# [WORK INSTRUCTION]
Print all of the data exactly as written.

[INFORMATION PROVIDED Boundary: Start]

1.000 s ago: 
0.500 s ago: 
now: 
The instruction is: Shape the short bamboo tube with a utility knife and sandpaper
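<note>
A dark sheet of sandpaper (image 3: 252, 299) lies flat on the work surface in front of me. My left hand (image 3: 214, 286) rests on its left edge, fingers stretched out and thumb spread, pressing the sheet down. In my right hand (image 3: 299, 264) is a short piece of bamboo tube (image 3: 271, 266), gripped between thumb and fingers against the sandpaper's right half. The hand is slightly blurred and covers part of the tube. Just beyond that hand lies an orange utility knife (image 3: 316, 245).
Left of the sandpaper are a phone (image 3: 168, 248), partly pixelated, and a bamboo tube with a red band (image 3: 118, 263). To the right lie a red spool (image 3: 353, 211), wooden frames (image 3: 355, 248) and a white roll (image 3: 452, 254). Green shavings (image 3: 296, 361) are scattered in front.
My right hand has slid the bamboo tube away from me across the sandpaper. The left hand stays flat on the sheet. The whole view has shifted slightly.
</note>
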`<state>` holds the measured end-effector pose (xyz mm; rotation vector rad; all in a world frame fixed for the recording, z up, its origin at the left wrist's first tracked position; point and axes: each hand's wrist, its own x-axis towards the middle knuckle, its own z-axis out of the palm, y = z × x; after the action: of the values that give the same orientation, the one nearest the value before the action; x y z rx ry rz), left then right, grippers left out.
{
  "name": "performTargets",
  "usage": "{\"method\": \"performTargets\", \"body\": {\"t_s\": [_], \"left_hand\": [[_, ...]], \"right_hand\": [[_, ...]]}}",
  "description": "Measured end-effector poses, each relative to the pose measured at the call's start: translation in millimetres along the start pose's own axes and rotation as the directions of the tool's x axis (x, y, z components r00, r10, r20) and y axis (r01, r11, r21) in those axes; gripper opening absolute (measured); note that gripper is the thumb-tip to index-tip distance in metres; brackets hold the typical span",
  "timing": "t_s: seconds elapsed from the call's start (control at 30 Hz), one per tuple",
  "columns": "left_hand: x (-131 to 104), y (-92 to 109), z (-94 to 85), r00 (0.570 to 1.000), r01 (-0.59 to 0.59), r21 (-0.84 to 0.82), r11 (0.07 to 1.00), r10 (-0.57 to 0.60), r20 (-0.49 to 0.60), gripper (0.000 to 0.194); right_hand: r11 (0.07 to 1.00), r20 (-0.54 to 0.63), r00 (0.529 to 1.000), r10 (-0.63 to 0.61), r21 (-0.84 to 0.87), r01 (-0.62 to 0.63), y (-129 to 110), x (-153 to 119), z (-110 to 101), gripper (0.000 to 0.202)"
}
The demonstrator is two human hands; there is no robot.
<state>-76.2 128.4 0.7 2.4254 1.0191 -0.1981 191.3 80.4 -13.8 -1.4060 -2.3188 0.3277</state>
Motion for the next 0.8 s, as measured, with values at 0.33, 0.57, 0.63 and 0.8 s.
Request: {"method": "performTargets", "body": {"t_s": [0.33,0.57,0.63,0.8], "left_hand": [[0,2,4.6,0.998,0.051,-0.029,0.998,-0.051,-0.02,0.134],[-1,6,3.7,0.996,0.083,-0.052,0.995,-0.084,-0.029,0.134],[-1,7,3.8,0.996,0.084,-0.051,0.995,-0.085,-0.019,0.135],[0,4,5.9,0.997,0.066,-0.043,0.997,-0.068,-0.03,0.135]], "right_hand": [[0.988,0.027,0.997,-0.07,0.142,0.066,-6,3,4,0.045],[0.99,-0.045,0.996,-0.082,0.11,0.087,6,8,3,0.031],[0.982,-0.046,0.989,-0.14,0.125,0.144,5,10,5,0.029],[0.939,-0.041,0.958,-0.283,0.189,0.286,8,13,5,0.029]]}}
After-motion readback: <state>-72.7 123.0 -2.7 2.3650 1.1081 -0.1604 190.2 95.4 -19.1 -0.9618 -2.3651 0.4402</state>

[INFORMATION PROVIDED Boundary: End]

# [PROBLEM SOLUTION]
1.000 s ago: 
0.500 s ago: 
now: 
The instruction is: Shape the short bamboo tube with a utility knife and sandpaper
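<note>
A dark sheet of sandpaper (image 3: 252, 299) lies flat on the work surface in front of me. My left hand (image 3: 214, 286) rests on its left edge, fingers stretched out and thumb spread, pressing the sheet down. In my right hand (image 3: 299, 264) is a short piece of bamboo tube (image 3: 271, 266), gripped between thumb and fingers against the sandpaper's right half. The hand is slightly blurred and covers part of the tube. Just beyond that hand lies an orange utility knife (image 3: 316, 245).
Left of the sandpaper are a phone (image 3: 168, 248), partly pixelated, and a bamboo tube with a red band (image 3: 118, 263). To the right lie a red spool (image 3: 353, 211), wooden frames (image 3: 355, 248) and a white roll (image 3: 452, 254). Green shavings (image 3: 296, 361) are scattered in front.
My right hand has slid the bamboo tube away from me across the sandpaper. The left hand stays flat on the sheet. The whole view has shifted slightly.
</note>
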`<state>` holds the measured end-effector pose (xyz mm; rotation vector rad; all in a world frame fixed for the recording, z up, its origin at the left wrist's first tracked position; point and axes: each hand's wrist, its own x-axis towards the middle knuckle, its own z-axis out of the palm, y = z × x; after the action: of the values that give the same orientation, the one nearest the value before the action; x y z rx ry rz), left then right, grippers left out.
{
  "name": "performTargets",
  "usage": "{\"method\": \"performTargets\", \"body\": {\"t_s\": [_], \"left_hand\": [[_, ...]], \"right_hand\": [[_, ...]]}}",
  "description": "Measured end-effector poses, each relative to the pose measured at the call's start: translation in millimetres along the start pose's own axes and rotation as the directions of the tool's x axis (x, y, z components r00, r10, r20) and y axis (r01, r11, r21) in those axes; gripper opening absolute (measured); note that gripper is the thumb-tip to index-tip distance in metres; brackets hold the typical span",
  "timing": "t_s: seconds elapsed from the call's start (control at 30 Hz), one per tuple",
  "columns": "left_hand: x (-131 to 104), y (-92 to 109), z (-94 to 85), r00 (0.570 to 1.000), r01 (-0.59 to 0.59), r21 (-0.84 to 0.82), r11 (0.07 to 1.00), r10 (-0.57 to 0.60), r20 (-0.49 to 0.60), gripper (0.000 to 0.194); right_hand: r11 (0.07 to 1.00), r20 (-0.54 to 0.63), r00 (0.529 to 1.000), r10 (-0.63 to 0.61), r21 (-0.84 to 0.87), r01 (-0.62 to 0.63), y (-129 to 110), x (-153 to 119), z (-110 to 101), gripper (0.000 to 0.202)"
}
The demonstrator is two human hands; there is no robot.
<state>-76.2 128.4 0.7 2.4254 1.0191 -0.1981 191.3 80.4 -13.8 -1.4060 -2.3188 0.3277</state>
Motion for the next 0.8 s, as measured, with values at 0.33, 0.57, 0.63 and 0.8 s.
Request: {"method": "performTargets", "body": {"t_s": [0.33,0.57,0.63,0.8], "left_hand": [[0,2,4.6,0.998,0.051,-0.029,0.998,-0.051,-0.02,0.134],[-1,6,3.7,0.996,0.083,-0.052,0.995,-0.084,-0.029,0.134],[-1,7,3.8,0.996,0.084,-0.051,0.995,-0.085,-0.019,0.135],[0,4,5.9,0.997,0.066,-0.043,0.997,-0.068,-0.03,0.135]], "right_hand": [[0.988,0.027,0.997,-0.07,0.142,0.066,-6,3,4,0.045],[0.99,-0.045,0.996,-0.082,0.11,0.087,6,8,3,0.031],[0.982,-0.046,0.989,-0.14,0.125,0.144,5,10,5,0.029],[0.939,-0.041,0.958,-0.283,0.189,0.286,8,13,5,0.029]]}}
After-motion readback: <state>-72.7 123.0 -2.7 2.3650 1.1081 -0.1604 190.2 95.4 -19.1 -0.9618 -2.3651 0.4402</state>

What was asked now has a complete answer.